PACE A Partnership for an Advanced Computing Environment

January 25, 2022

[Postponed] Phoenix Project & Scratch Storage Cable Replacement

Filed under: Uncategorized — Michael Weiner @ 9:28 am

[Update 1/26/22 6:00 PM]

Due to complications associated with a similar repair on the Hive cluster this morning, we have decided to postpone replacement of the storage cable on the Phoenix cluster. This repair to the Phoenix Lustre project & scratch storage will now occur during our upcoming maintenance period.

If you have any questions or concerns, please direct them to pace-support@oit.gatech.edu.

[Original Post 1/25/22 9:30 AM]

Summary: Phoenix project & scratch storage cable replacement potential outage and subsequent temporary decreased performance

What’s happening and what are we doing: A cable connecting one enclosure of the Phoenix Lustre device, hosting project and scratch storage, to one of its controllers needs to be replaced, beginning around 12:00 noon Wednesday (January 26). After the replacement, pools will need to rebuild over the course of about a day.

How does this impact me: Since there is a redundant controller, there should not be an outage during the cable replacement. However, a similar previous replacement caused storage to become unavailable, so this is a possibility. If this happens, your job may fail or run without making progress. If you have such a job, please cancel it and resubmit it once storage availability is restored.
In addition, performance will be slower than usual for a day following the repair as pools rebuild. Jobs may progress more slowly than normal. If your job runs out of wall time and is cancelled by the scheduler, please resubmit it to run again.

What we will continue to do: PACE will monitor Phoenix Lustre storage throughout this procedure. In the event of a loss of availability occurs, we will update you.

Please accept our sincere apology for any inconvenience that this temporary limitation may cause you.

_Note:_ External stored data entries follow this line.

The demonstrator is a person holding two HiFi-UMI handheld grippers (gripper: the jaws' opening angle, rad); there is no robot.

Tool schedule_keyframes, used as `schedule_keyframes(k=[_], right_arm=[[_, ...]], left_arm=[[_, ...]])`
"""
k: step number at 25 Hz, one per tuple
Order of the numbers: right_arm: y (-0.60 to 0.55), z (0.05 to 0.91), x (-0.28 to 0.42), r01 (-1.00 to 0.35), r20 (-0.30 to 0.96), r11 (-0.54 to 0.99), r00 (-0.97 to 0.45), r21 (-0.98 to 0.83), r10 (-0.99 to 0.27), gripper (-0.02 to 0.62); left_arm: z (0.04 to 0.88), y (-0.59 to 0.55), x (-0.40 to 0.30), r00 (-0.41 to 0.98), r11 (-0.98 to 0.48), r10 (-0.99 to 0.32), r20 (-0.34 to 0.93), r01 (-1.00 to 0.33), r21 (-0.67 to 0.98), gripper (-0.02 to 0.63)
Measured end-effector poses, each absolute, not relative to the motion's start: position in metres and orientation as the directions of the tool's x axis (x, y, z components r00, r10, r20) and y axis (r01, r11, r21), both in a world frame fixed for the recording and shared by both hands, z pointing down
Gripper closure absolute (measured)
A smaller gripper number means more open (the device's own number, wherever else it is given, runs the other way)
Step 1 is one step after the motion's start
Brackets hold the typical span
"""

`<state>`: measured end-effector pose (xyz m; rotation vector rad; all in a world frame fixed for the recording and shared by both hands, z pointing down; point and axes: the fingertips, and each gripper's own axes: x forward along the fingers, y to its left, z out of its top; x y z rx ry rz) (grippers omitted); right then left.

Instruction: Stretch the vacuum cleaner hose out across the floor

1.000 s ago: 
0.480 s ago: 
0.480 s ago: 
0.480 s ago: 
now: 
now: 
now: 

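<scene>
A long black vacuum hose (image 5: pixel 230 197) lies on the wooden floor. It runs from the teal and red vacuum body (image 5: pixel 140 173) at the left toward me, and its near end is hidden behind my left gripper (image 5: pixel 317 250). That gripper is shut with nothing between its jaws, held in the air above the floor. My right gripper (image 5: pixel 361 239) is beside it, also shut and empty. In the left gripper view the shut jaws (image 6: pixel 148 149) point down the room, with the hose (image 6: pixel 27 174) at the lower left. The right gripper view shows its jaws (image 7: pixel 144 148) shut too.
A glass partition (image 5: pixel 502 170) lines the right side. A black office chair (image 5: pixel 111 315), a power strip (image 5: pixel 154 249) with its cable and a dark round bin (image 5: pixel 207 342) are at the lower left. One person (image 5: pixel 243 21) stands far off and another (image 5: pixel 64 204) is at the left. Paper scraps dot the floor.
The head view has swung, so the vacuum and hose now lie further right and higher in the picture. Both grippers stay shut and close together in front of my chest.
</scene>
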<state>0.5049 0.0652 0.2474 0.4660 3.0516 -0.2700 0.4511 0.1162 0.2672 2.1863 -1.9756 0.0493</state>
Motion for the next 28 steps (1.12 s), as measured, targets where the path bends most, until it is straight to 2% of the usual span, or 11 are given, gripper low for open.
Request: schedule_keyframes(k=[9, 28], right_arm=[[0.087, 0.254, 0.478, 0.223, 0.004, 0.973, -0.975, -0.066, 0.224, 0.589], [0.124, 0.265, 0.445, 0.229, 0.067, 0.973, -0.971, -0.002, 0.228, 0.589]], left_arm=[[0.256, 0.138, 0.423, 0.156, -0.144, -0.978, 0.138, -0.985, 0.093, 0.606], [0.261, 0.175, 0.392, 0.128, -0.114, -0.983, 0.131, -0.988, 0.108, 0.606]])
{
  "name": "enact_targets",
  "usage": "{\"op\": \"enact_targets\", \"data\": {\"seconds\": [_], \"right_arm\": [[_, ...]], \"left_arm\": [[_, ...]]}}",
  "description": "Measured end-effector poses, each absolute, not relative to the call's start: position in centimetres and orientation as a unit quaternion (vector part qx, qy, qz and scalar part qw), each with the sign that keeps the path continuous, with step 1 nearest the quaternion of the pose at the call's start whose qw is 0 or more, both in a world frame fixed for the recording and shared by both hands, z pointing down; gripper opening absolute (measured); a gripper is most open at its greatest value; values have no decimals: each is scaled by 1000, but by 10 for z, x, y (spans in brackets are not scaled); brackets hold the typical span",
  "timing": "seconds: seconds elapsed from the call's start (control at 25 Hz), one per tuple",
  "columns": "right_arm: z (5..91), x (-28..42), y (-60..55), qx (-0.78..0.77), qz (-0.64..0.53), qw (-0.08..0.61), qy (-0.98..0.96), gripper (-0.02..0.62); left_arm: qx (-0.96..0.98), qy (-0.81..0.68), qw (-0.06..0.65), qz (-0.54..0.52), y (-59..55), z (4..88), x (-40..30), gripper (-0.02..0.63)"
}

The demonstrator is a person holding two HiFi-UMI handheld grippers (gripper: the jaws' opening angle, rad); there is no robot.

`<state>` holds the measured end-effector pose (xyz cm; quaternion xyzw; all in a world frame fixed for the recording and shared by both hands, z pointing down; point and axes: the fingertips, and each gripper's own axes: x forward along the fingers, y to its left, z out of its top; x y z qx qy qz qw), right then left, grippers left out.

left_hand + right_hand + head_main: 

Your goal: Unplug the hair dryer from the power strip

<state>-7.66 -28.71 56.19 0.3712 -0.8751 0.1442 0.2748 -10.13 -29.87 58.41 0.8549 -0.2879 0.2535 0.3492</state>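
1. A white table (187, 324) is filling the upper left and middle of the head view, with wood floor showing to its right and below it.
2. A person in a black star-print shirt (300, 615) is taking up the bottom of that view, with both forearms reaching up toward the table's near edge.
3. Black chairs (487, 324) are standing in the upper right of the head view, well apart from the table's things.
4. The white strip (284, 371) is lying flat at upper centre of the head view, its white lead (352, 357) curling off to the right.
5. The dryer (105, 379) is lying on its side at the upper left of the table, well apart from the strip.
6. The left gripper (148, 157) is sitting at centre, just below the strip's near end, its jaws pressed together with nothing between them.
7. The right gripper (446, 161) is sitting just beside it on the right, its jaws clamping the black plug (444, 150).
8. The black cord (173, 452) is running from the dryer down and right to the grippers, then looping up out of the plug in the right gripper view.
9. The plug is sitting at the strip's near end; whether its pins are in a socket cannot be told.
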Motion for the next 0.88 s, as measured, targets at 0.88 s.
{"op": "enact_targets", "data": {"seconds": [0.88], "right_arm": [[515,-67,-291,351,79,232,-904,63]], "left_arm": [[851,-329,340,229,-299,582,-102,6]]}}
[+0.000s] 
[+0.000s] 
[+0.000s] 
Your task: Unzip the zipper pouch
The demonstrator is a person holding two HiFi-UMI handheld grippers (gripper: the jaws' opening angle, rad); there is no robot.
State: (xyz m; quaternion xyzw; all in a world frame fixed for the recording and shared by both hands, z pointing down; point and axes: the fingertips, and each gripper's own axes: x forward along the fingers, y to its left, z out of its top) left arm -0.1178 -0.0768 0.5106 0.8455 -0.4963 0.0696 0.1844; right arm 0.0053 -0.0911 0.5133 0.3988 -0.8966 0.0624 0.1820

If you have any questions or concerns, please direct them to pace-support@oit.gatech.edu.

January 24, 2022

[Resolved] Hive Project & Scratch Storage Cable Replacement

Filed under: Uncategorized — Michael Weiner @ 1:25 pm

[Update 1/26/22 5:45 PM]

The PACE team, working with our support vendor, has restored the Hive GPFS project & scratch storage system, and the scheduler is again starting jobs.

We have followed up directly with all individuals with potentially impacted jobs from this morning. Please resubmit any jobs that failed.

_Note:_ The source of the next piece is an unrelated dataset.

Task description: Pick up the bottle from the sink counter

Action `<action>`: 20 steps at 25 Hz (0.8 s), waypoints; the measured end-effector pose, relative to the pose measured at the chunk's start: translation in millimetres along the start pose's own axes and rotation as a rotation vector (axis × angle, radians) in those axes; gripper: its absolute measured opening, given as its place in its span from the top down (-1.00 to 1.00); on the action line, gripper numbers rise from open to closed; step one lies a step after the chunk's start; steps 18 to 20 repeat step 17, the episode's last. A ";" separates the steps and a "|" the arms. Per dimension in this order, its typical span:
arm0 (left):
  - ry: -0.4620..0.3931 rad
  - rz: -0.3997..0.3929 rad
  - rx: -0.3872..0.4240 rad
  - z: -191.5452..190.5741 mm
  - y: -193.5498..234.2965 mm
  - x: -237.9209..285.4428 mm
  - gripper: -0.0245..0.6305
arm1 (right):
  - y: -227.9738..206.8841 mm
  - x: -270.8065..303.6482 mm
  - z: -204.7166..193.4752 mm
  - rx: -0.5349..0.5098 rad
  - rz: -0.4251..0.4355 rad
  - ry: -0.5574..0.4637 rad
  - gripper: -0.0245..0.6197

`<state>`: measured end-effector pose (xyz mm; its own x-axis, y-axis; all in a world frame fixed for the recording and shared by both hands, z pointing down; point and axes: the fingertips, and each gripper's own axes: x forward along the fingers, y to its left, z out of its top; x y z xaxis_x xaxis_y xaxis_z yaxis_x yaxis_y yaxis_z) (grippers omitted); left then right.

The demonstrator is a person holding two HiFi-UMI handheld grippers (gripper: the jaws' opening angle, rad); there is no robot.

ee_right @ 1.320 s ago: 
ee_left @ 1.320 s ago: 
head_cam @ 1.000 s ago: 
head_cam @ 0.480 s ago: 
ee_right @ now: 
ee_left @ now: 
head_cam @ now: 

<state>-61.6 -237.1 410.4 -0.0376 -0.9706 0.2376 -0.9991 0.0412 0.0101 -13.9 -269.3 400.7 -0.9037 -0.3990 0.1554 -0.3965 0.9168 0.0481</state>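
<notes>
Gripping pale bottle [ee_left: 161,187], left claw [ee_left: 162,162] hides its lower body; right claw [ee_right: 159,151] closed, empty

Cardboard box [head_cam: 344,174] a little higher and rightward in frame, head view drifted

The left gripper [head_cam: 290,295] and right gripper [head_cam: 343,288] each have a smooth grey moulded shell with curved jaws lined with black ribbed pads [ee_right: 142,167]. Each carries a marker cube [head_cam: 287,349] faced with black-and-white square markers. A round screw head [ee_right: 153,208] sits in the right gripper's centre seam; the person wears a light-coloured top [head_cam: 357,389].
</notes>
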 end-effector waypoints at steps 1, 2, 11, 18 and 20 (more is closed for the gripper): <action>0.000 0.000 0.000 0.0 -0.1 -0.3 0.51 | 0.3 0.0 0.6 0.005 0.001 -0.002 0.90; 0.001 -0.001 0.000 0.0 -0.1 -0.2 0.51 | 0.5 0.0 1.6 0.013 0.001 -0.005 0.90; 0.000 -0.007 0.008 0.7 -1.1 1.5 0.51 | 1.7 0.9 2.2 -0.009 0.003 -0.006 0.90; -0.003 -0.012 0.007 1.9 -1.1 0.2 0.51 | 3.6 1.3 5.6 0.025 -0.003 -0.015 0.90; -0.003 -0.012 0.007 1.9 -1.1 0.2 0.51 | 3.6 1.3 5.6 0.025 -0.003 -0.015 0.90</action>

Please accept our sincere apology for any inconvenience that this outage may have caused you. If you have any questions or concerns, please direct them to pace-support@oit.gatech.edu.

[Update 1/26/22 10:40 AM]

The Hive GPFS storage system is down at this time, so Hive project (data) and scratch storage are unavailable. The PACE team is currently working to restore access. In order to avoid further disruption, we have paused the Hive scheduler, so no additional jobs will start. Jobs that were already running may fail or run without making progress. If you have such a job, please cancel it and resubmit it once storage availability is restored.

We will update you when the system is restored.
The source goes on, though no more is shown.